23. I take into account Sections 7 and 4 (supra) and the Court of Appeal decision in Jared Tobal Abdub Rahman and another v Benard Alfred Wekesa Sambu and another Civil Appeal No. 11 of 2001 of NBIcited in respect of the second ground of the preliminary objection. The plaintiff stated at paragraph 7 of his plaint that the alleged fraud occurred on 10th April 2017. The defendants merely denied the said allegations.
24. Bearing in mind Section 57 of the Statutory Interpretation and General Provisions Act Chapter 2 Laws of Kenya and Order 50 Rule 8 of the Civil Procedure Rules, 2010 on computation of days as read with the pleadings in their entirety, it cannot be concluded that this suit is statute barred. Therefore, this ground of the preliminary objection also fails.
25. The third ground is whether the present suit is barred by res judicata doctrine anchored under Section 7 of the Civil Procedure Act Cap 21 Laws of Kenya which reads:
“No court shall try any suit or issue in which the matter directly and substantially in issue has been directly and substantially in issue in a former suit between the same parties,or between parties under whom they or any of them claim, litigating under the same title, in a court competent to try such subsequent suit or the suit in which such issue has been subsequently raised, and has been heard and finally decided by such court”
26. The Black’s Law Dictionary 10th Edition at page 1504 defines the term “res judicata” as an issue that has been definitively settled by judicial decision. It sets out the three essential elements thus;-
i.

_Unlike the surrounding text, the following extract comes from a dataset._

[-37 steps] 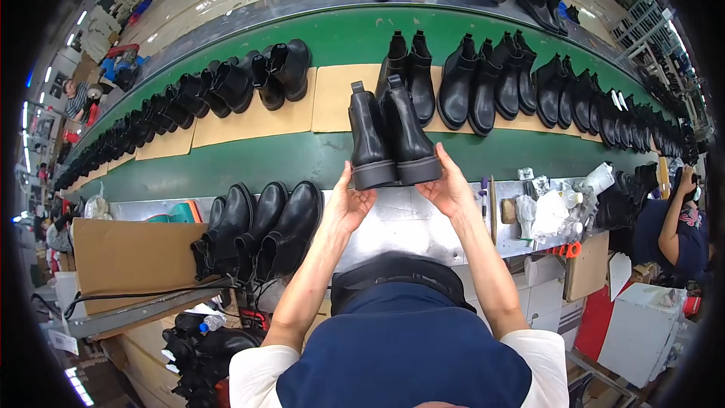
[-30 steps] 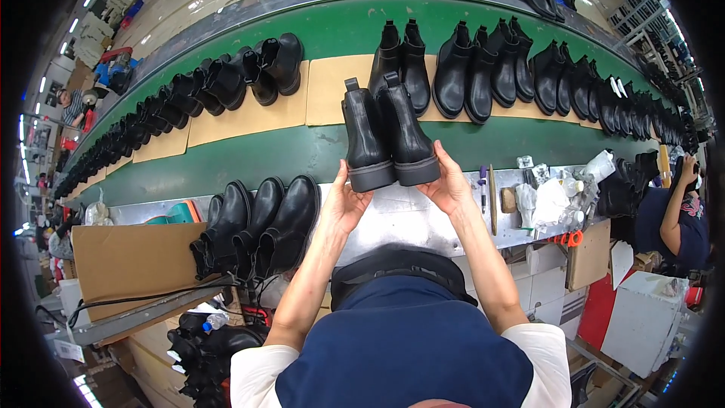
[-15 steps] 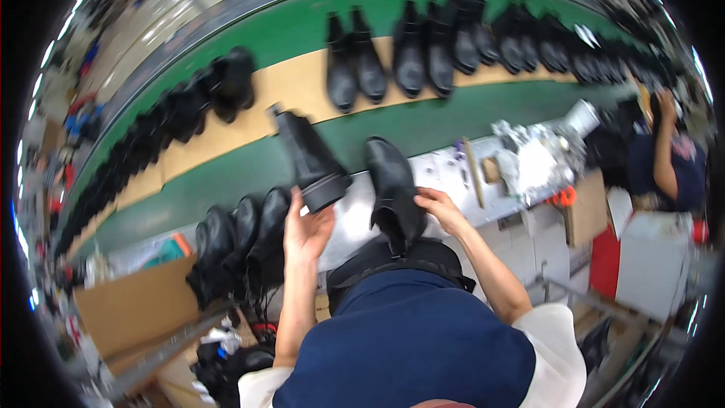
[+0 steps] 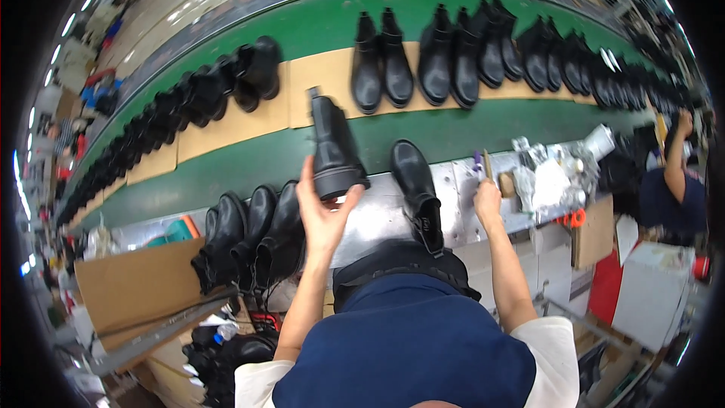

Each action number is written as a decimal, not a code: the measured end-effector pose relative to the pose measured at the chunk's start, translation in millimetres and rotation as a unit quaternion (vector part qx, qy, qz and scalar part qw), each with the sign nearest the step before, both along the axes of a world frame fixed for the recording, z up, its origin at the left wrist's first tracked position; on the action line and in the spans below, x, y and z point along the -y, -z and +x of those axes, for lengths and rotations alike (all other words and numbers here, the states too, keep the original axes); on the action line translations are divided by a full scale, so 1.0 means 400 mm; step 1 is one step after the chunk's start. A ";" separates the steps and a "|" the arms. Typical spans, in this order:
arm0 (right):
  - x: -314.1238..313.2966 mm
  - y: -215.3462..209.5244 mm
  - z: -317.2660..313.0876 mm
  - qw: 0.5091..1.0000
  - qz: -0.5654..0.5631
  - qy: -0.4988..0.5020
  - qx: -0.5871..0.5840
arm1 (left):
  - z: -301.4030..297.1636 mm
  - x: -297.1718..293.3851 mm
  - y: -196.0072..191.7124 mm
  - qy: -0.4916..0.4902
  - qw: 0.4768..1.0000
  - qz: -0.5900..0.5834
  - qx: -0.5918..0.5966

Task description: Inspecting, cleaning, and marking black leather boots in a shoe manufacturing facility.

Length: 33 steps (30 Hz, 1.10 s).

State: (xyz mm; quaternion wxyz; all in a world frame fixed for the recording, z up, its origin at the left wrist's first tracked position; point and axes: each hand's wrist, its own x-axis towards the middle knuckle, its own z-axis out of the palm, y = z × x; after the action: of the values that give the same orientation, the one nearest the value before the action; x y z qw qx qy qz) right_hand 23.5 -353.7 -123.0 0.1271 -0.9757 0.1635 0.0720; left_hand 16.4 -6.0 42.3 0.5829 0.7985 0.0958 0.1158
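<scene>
Left hand: the left hand (image 4: 323, 215) has its fingers wrapped round the heel end of a black ankle boot (image 4: 332, 140), thumb on the right side and the others on the left, so yeah, it's gripping it.
Boot in hand: up in the air where the metal bench (image 4: 366, 234) meets the green strip (image 4: 453, 122), chunky sole toward the wearer, pull tab pointing away.
Other boot: the second boot (image 4: 411, 174) sits on the bench between the two hands, toe pointing away, opening toward the wearer, neither hand touching it.
Right hand: the right hand (image 4: 487, 200) is at the near end of a thin tan stick (image 4: 487, 166); fingers look curled, but honestly can't tell if they've closed on it.
By the stick: purple pen (image 4: 477, 160) just left, small brown block (image 4: 506, 183) just right, then a heap of clear plastic (image 4: 550, 181).
Left side: a bunch of black boots (image 4: 260, 230) beside a cardboard panel (image 4: 136, 287).
Far row: loads more boots (image 4: 453, 60) lined up on cardboard sheets (image 4: 219, 132).
Far right: a co-worker (image 4: 668, 196) in a dark top, one arm raised.
</scene>
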 end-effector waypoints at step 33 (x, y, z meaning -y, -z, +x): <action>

An earlier decision on the issue.
ii. A final judgment on the merits, and
iii. The involvement of the same parties ,or parties in privity with the original parties
27. Similarly, the Concise English Oxford Dictionary 9th Edition at page 1224 fashioned the definition of “res judicata” as follows:
“A matter that has been adjudicated by a competent court and may not be pursued further by the same parties”
28. The 1st defendant asserted that the plaintiff filed the same matter in Kisii ELCC No. 249 of 2012. That it was dismissed under Order 17 Rule 2(1) Civil Procedure Rules, 2010 on 22nd March 2017.
29. The plaintiff contended that this suit does not meet the salient features of res judicata doctrine. In view of the ingredients of res judicata doctrine as disclosed at paragraphs 25, 26 and 27 hereinabove and Kamunye case (supra),this suit is clearly not barred by res judicata as there was no final judgment on merits in the instant matter.
30. To that end, it’s the finding of this court that the three (3) grounds of the preliminary objection sit on quick sand and definitely fail. Therefore, the Preliminary Objection dated 12th March 2018 and filed on even date lacks merit. The same be and is hereby dismissed with costs in the cause.
Delivered, Signed and Dated at Migori through email pursuant to,inter alia, Articles 7 (3) (b),159 (2) (b) and (d) of the Constitution of Kenya, 2010, Section 3A of Civil Procedure Act chapter 21 Laws of Kenya and Sections 3 and 19 of the Environment and Land Court Act, 2015 (2011) due to the Corona Virus pandemic, challenge this 10TH day of JUNE , 2020.
G.M.A. ONGONDO
JUDGE
In presence of :-
Mr. D. Adawo learned counsel for the plaintiff
Mr. S.M. Sagwe learned counsel for the 1st defendant.